● MATERIAL FOR THIS TASK:

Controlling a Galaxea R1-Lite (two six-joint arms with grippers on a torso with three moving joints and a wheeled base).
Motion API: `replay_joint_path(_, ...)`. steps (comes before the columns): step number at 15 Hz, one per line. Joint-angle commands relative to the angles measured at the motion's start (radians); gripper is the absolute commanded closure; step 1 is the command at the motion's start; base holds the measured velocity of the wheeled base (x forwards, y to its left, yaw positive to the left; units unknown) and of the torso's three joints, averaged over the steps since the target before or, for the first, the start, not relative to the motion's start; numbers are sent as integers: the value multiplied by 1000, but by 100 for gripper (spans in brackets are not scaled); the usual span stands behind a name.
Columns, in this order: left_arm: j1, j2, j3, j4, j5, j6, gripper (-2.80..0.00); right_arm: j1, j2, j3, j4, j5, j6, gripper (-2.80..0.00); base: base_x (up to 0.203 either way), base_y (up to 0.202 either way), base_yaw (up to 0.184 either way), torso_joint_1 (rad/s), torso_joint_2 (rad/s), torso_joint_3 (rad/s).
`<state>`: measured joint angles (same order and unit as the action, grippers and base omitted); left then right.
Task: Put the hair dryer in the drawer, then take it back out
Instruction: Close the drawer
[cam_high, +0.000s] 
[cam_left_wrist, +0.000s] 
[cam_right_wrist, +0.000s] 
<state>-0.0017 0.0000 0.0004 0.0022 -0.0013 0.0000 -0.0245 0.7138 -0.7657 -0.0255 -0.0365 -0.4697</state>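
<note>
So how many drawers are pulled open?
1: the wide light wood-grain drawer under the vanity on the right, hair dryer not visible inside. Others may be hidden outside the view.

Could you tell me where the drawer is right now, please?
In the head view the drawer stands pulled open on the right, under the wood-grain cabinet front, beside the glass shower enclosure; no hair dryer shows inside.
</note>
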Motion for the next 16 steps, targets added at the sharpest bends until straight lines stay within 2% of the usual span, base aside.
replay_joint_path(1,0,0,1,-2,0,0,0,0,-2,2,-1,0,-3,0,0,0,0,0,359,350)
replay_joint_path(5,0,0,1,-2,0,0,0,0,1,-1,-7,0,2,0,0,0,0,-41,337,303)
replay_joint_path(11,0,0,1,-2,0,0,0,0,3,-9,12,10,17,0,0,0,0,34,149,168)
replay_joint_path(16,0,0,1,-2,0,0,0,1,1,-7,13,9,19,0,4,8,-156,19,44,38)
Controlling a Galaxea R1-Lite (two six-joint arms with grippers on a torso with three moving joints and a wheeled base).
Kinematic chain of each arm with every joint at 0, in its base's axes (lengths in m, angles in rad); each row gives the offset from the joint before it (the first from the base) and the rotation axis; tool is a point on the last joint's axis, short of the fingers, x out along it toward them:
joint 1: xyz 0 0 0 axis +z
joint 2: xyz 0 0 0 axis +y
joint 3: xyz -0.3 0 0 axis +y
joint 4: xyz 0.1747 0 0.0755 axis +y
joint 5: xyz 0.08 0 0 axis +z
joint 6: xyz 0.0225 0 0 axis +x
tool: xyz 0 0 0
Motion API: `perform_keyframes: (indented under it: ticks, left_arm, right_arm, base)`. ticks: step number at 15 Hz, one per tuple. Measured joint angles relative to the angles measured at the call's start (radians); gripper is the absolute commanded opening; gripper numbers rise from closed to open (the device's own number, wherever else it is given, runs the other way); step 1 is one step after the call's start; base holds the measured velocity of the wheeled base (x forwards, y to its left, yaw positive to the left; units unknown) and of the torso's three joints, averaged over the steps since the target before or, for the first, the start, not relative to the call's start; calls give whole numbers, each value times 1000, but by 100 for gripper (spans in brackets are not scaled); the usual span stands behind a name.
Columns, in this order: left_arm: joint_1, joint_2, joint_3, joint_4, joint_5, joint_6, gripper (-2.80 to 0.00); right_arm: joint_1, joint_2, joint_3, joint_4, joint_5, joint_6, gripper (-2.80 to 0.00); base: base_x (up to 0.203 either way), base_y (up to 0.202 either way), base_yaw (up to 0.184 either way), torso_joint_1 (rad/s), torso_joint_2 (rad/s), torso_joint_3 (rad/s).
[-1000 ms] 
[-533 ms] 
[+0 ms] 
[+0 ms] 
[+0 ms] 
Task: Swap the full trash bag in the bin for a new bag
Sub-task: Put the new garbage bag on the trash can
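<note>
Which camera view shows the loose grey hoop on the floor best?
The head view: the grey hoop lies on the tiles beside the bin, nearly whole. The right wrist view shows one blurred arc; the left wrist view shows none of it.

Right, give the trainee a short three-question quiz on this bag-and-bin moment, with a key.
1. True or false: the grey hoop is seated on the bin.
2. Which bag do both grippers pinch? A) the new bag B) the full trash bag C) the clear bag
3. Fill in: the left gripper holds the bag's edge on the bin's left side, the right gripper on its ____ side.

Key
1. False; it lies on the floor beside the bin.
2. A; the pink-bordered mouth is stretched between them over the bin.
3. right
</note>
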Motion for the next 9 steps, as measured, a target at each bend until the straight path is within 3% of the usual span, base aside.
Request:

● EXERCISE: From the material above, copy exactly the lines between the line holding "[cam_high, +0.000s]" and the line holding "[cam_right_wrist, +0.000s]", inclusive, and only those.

● EXERCISE OUTPUT:
[cam_high, +0.000s] 
[cam_left_wrist, +0.000s] 
[cam_right_wrist, +0.000s] 

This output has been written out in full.